“Dissolution” threat looms against Pheu Thai
Tuesday, October 23, 2018: What triggered a new “party dissolution” threat against Pheu Thai all of a sudden? Analysts believe that the Election Commission has come out to threaten to find out whether Pheu Thai was under influences of an “outsider”, an offence punishable by party dissolution, because Thaksin Shinawatra had made a threat first. He said overseas that a government not supported by MPs could have budget bills or other pieces of legislation derailed and could even lose a censure vote.
Thaksin was referring to the fact that although senators are provisionally empowered by the Constitution to join MPs in selecting the post-election prime minister, the Senate does not have that much power to protect a government on certain parliamentary affairs, particularly at no-confidence debates. In Thaksin’s opinion, a prime minister relying primarily on senatorial support will be shaky if his opponents control the House of Representatives.
The EC has confirmed today it would investigate connections between Pheu Thai and Thaksin. The issue had been discussed previously following a few reported meetings between him and Pheu Thai politicians. Outsiders trying to influence or influencing political parties face up to 10 years in jail, whereas the parties can be dissolved, with their executives banned from election and from setting up new parties for 10 years.
Monday, October 22, 2018: Deputy Prime Minister Prawit Wongsuwan made a few comments on Thaksin Shinawatra today. Much of what he said was expected, and most significantly perhaps was his strong confirmation that the general election would take place on February 24 next year.

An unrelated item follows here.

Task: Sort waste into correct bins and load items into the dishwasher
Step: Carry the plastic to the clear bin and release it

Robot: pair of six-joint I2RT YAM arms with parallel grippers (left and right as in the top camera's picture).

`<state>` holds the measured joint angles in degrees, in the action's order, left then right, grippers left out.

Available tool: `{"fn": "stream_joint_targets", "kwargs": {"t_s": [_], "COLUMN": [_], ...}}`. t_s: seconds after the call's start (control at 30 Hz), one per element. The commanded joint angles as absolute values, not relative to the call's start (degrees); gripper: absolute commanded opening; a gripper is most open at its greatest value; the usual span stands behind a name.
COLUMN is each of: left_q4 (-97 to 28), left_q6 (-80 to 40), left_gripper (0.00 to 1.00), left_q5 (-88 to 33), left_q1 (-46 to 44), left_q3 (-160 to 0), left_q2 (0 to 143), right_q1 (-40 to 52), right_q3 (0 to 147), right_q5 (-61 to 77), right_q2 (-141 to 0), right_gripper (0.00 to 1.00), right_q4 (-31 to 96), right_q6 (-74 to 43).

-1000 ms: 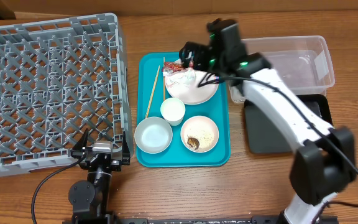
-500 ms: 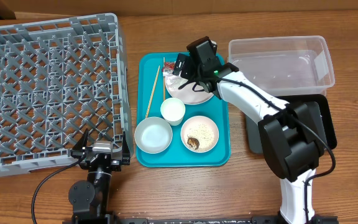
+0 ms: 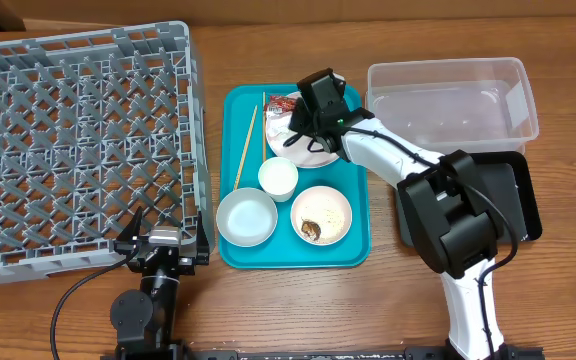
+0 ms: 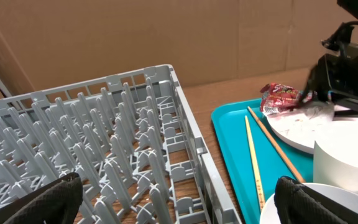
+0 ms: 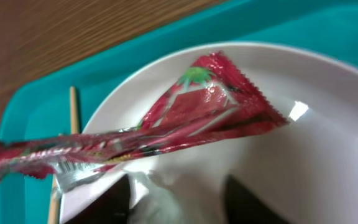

He said that Thaksin was muddying the Thai water ahead of the election with comments, interviews and planned speeches. Prawit, when prompted by reporters, did not say directly if he thought the Election Commission should investigate links between Thaksin and Pheu Thai, something that could lead to party dissolution, but the deputy prime minister was highly critical of the ousted leader and a few media outlets would take his remarks as encouraging an EC investigation.
In another development, Kanchana Silpa-archa became leader of the Chat Thai Pattana Party despite her relatively lower profile than her kid brother Varawut Silpa-archa. Apparently, it was more of a “seniority” tradition at the party than anything else. Her rise to the helm should not have any negative impact on the party of their late father, Banharn, though.
“We are [considered] a turtle,” a senior Chat Thai Pattana member said as the party welcomed its new leader. “But turtles always reach their ultimate destinations.” It was a nice analogy, especially considering the fact that Banharn’s political camp was always compared to an eel for its style of mercurial politics that always enable it to be in a government regardless of who led the administration.
Sunday, October 21, 2018: It can be reported that Suthep Thaugsuban was in “the lion’s den”. Actually, he was in Khon Kaen today, a northeastern political hotbed where many people certainly did not appreciate his presence. About 300 people took part in a forum at a hotel to discuss the party he co-founded, and which he called “Genuinely the people’s party.”
Suthep, who led massive street protests that culminated in the downfall of the Yingluck government in 2014, insisted that the forum was not a political gathering, thereby lawful. “I came to listen to what northeastern people want from politicians, and I’m encouraged to know that a lot of people want true representatives, not MPs who work for anyone in particular,” he said.
Suthep did not say how many seats his Action Coalition for Thailand Party expects to win in the Pheu Thai-dominated region, however.